Take the entries below and print only the lines from the one with "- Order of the" through the one with "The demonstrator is", exactly as they stand, both ends included.

==== RECORD SET ====

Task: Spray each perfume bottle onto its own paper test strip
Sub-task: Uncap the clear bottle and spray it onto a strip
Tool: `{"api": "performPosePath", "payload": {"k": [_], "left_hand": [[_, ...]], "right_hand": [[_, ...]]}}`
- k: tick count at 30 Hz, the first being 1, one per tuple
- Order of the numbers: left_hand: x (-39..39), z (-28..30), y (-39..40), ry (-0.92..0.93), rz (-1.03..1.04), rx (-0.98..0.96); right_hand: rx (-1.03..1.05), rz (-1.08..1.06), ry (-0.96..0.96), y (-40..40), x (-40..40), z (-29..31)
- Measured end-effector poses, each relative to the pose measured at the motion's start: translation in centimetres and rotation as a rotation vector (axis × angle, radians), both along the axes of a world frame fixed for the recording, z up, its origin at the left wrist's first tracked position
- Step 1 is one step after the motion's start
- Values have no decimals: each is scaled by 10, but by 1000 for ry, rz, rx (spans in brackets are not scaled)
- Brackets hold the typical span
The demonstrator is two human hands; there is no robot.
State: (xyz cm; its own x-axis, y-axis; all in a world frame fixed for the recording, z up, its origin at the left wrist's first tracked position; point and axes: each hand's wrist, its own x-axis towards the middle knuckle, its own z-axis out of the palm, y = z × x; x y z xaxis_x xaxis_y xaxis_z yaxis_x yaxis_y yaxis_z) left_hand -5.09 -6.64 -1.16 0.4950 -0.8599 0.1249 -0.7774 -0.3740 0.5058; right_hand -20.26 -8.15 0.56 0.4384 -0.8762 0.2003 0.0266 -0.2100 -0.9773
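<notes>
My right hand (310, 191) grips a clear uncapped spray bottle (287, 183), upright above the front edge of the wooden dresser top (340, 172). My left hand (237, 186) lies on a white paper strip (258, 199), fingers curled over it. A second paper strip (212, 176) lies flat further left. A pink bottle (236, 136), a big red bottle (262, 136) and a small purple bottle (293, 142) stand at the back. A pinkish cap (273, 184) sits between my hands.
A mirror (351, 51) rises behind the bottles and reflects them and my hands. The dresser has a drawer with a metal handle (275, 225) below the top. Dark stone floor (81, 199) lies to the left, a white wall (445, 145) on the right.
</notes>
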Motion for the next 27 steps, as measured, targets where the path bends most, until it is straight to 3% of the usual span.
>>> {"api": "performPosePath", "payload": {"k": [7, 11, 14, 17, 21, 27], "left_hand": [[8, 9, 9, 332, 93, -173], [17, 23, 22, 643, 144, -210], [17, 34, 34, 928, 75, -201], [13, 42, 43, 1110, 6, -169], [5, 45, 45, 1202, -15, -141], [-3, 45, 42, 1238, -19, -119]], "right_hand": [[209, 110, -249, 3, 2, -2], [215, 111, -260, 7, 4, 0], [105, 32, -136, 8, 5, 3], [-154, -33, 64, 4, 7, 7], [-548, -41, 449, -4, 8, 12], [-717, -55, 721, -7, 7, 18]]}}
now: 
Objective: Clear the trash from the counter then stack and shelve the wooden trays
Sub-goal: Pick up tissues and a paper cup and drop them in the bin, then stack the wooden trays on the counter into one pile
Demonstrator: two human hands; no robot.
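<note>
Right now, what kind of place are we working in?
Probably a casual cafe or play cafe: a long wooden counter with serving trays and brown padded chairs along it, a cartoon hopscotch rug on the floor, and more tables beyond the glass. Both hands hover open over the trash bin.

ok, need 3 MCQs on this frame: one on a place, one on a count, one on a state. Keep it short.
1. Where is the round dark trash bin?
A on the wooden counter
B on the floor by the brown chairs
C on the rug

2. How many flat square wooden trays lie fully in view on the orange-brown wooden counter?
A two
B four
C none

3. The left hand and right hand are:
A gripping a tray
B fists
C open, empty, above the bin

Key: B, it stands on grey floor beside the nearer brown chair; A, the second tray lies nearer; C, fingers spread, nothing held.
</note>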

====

■ **RESULT OF THIS TASK**
- Order of the numbers: left_hand: x (-39..39), z (-28..30), y (-39..40), ry (-0.92..0.93), rz (-1.03..1.04), rx (-0.98..0.96); right_hand: rx (-1.03..1.05), rz (-1.08..1.06), ry (-0.96..0.96), y (-40..40), x (-40..40), z (-29..31)
- Measured end-effector poses, each relative to the pose measured at the motion's start: translation in centimetres and rotation as a rotation vector (axis × angle, radians), both along the axes of a world frame fixed for the recording, z up, its origin at the left wrist's first tracked position
- Step 1 is one step after the motion's start
- Values have no decimals: each is scaled by 10, but by 1000 for ry, rz, rx (spans in brackets are not scaled)
- Brackets hold the typical span
The demonstrator is two human hands; there is no robot.

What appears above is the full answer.